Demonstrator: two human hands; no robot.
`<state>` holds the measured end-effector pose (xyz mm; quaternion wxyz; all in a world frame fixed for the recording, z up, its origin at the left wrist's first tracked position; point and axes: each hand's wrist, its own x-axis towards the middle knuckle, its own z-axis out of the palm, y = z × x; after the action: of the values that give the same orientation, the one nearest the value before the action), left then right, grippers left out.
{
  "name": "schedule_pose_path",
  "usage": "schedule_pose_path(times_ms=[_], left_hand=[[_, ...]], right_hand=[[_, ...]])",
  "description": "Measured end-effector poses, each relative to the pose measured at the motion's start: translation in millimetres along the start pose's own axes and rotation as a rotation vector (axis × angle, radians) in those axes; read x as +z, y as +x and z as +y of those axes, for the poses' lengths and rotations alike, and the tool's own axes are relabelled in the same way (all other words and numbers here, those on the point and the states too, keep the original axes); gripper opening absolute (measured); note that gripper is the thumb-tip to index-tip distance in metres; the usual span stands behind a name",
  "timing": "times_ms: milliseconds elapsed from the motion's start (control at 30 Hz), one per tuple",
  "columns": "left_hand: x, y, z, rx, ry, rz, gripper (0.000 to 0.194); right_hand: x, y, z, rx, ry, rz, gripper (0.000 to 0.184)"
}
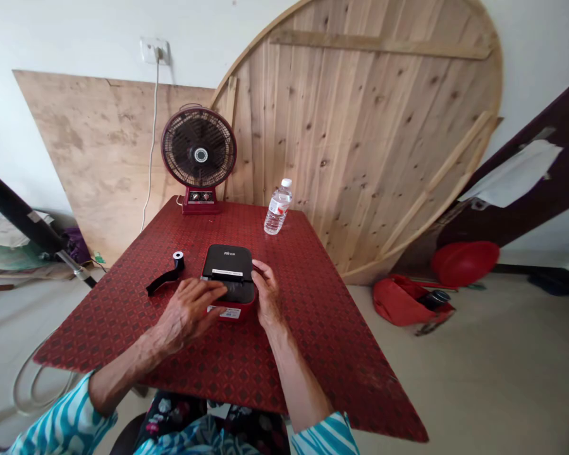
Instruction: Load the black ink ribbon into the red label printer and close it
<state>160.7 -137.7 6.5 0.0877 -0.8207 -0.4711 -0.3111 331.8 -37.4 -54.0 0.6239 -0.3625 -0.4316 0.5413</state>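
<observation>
A small box-shaped device with a black top and red sides (228, 260) sits on the table; it looks like a label printer. My left hand (189, 309) reaches over its near left corner, fingers stretched onto the dark front part of the top. Against the device's right side rests my right hand (268, 294), its fingers curved along the edge and holding it. White stickers show on the top and on the near face. To the left of the device stands a small black ribbon roll (178, 260) with a white core, its loose end trailing toward me.
A dark red fan (199, 155) stands at the back left of the red patterned table (313, 328). Behind the device is a clear water bottle (277, 207). A round wooden board (341, 139) leans on the wall. Red bags (398, 300) lie on the floor at right.
</observation>
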Motion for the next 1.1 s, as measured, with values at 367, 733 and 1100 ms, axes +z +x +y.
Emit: schedule_pose_path(times_ms=[367,733,1100], left_hand=[[7.5,-7,-31,-0.145,0.060,-0.026,0.054],[18.2,4,-43,-0.900,-1.076,0.024,0.061],[21.9,13,-54,-1.021,-1.411,0.030,0.068]], right_hand=[[-2,0,-4,-0.016,-0.066,-0.060,0.035],[-5,-10,32,0.030,0.036,0.015,0.046],[-1,-8,34,0.073,0.043,0.073,0.044]])
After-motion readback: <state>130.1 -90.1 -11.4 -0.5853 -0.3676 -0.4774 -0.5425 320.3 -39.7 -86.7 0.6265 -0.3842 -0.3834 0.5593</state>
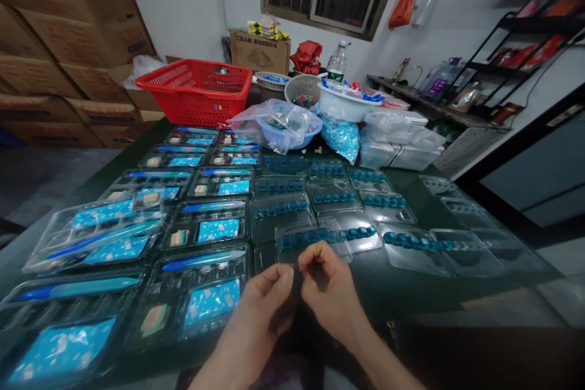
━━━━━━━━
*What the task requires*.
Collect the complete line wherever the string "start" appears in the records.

*Solution for this task*.
  "description": "Measured end-effector poses, each relative to the pose measured at the motion's start: translation in millimetres along the start pose's own axes and rotation as a rotation vector (axis × angle, radians) in those axes; read x as +z, y as +x and z as +y of those axes, for the poses' lengths and rotations alike, and the tool's own axes are relabelled in the same way (all other words and numbers here, those on the point and the states too, keep the original axes); gripper opening absolute (measured); note that gripper is the thumb-tip to index-tip distance in metres; the usual span stands behind a name",
  "timing": "times_ms: milliseconds elapsed from the motion's start (control at 30 Hz), one per tuple",

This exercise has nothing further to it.